Data-Centric Engineering (DCE) - an open-access journal at Cambridge University Press (2022 Impact Factor: 3.6) - is delighted to partner with The 10th ACM International Conference on Systems for Energy-Efficient Buildings, Cities, and Transportation (BuildSys 2023). Authors who took part in the Conference are invited to submit their work to DCE by April 1 2024 to be included in a special collection dedicated to the event.

About BuildSys

Advances in the effective integration of networked sensors, building controls, and physical infrastructure are transforming our society, allowing the formation of unprecedented built environments and interlocking physical, social, cyber challenges. Moreover, built environments, including buildings and critical urban infrastructure, account for over half of society's energy consumption and are the mainstay of our nation's economy, security and health. As a result, there is a broad recognition that systems optimizing explicitly for the built environment are particularly important in improving our society, and represent the foundation for emerging "smart cities".

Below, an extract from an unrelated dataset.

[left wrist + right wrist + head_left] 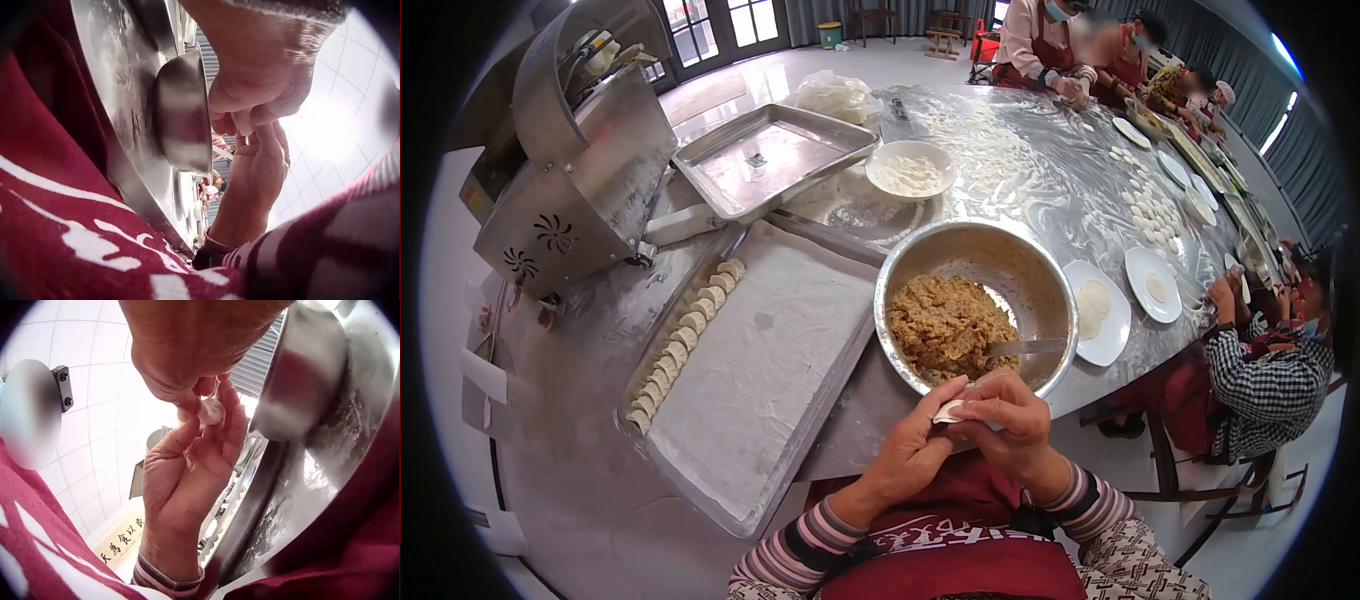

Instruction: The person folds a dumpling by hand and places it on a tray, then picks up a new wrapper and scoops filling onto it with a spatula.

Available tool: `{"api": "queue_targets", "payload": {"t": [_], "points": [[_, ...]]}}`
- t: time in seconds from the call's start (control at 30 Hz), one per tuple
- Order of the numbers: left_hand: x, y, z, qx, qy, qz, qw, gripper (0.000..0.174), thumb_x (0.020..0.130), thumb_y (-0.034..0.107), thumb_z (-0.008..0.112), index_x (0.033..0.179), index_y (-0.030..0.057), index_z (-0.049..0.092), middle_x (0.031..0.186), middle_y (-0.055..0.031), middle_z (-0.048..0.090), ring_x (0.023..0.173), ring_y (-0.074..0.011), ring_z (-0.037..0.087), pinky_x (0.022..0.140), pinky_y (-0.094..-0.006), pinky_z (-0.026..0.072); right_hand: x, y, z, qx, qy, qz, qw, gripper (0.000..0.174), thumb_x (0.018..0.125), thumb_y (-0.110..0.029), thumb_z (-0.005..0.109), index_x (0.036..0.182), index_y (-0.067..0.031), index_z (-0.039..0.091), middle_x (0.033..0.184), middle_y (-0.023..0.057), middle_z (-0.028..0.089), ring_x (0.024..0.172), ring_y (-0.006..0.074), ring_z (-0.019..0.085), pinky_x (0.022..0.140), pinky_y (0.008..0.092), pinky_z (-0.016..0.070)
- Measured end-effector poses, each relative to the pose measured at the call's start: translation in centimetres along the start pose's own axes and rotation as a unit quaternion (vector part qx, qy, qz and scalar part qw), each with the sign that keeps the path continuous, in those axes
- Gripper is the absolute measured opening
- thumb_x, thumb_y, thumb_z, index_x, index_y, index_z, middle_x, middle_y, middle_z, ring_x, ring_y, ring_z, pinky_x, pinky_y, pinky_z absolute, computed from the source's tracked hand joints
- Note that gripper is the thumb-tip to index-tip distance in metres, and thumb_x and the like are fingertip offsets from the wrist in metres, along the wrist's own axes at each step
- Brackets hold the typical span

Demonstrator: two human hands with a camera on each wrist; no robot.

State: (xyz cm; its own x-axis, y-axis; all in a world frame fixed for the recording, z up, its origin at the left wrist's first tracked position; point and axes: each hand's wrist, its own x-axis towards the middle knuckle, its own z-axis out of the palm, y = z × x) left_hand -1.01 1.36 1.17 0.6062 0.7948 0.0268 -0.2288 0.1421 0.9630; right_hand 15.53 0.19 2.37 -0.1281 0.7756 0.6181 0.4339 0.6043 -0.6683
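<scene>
Both my left hand (pixel 907 452) and right hand (pixel 1022 428) pinch a dumpling (pixel 949 411), apparently sealing it; next calls for even edge pressure.

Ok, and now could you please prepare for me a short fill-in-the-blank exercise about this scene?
1. The left hand and the right hand hold ______ small dumpling between them.
2. In the head view, the row of dumplings lies along the ______ side of the lined tray.
3. The filling in the metal bowl is ______ in colour.
4. In the head view, this bowl is to the ______ of the lined tray.

Missing words: one; left; brown; right.
</scene>
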Motion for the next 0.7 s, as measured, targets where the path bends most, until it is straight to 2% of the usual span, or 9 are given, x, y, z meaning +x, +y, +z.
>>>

BuildSys is a venue for researchers and practitioners working to develop and optimize such smart infrastructure systems that are driven by networked sensing, computing, and control functions. Authors who took part in the 2023 edition of the Conference are encouraged to submit their work to DCE to be considered for a special collection. 

Timetable
  • Submission Deadline: April 1, 2024
  • First Round Decision Notification: June 1, 2024 (Target Date)
  • Manuscript Revision: August 1, 2024 (Target Date)
  • Final Decision Notification: September 1, 2024 (Target Date)
  • Final Version: October 1, 2024 (Target Date)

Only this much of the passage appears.